Records contained in a dataset
▼

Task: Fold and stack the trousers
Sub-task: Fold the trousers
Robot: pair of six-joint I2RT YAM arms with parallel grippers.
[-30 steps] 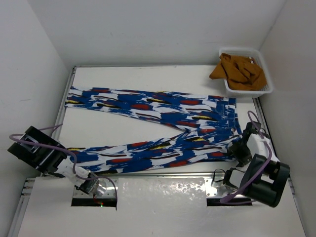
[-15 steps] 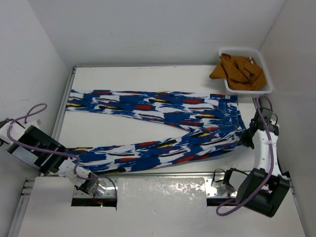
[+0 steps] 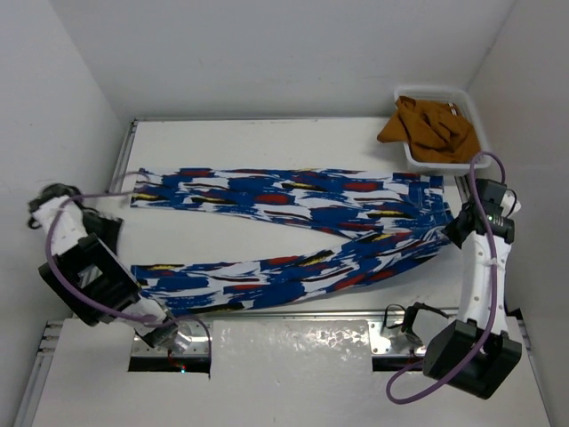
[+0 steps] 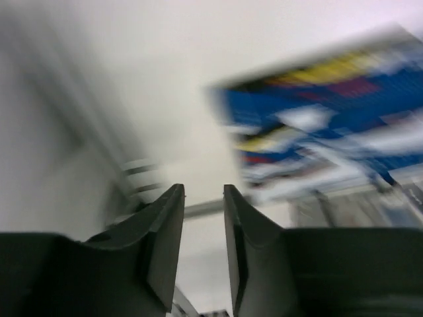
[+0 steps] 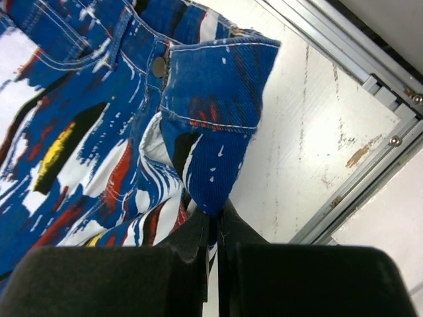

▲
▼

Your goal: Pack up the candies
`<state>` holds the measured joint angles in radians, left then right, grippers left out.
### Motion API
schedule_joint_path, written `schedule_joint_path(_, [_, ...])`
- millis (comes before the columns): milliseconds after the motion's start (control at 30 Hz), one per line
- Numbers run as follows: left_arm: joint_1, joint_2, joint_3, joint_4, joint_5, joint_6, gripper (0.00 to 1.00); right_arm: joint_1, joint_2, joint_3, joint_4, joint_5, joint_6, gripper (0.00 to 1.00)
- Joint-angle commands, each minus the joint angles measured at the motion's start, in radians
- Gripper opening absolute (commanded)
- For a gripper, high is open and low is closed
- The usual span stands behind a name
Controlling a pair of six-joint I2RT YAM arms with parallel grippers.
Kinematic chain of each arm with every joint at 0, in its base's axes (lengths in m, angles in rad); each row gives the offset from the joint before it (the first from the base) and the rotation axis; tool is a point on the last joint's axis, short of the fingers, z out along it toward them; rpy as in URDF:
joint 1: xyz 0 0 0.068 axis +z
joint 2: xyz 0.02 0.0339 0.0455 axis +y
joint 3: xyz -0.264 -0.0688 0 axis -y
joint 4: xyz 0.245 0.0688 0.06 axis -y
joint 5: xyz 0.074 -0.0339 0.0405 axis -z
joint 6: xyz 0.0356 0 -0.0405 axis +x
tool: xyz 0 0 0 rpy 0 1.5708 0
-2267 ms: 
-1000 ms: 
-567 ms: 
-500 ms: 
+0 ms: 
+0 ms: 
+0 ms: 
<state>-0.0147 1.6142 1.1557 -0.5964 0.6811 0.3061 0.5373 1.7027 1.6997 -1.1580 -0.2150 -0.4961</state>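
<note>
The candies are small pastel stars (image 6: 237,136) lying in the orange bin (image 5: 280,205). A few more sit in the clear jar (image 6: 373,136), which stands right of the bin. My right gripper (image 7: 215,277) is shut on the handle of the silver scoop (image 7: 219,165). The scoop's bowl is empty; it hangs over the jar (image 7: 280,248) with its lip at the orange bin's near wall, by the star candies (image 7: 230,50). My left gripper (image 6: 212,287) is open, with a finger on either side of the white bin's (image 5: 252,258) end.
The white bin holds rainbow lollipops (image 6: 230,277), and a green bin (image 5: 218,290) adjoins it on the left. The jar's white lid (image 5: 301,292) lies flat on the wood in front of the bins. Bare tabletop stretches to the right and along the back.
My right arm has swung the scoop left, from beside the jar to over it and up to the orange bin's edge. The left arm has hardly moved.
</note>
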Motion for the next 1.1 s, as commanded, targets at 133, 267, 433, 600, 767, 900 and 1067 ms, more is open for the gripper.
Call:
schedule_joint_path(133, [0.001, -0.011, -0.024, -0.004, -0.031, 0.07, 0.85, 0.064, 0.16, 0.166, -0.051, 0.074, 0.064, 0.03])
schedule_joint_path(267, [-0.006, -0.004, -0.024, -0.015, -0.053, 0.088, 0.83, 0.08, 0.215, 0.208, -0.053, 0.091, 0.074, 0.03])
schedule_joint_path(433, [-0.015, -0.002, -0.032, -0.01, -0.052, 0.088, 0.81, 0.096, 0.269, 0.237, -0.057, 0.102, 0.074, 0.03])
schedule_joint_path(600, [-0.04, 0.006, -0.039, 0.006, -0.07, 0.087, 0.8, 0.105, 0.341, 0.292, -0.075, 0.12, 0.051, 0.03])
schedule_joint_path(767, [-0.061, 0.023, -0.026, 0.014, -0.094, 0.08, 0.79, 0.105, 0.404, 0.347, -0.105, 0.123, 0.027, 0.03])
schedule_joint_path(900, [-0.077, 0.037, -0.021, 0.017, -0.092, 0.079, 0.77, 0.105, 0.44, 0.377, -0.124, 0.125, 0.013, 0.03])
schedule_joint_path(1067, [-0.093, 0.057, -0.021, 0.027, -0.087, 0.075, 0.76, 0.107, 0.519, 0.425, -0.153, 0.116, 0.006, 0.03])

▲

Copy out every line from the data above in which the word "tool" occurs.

Kinematic chain of each arm with every joint at 0, in its base's axes (lengths in m, angles in rad); each row gives the offset from the joint before it (the first from the base) and the rotation axis; tool is a point on the last joint's axis, short of the fingers, z out along it toward them; rpy as in URDF:
tool: xyz 0 0 0 rpy 0 1.5708 0

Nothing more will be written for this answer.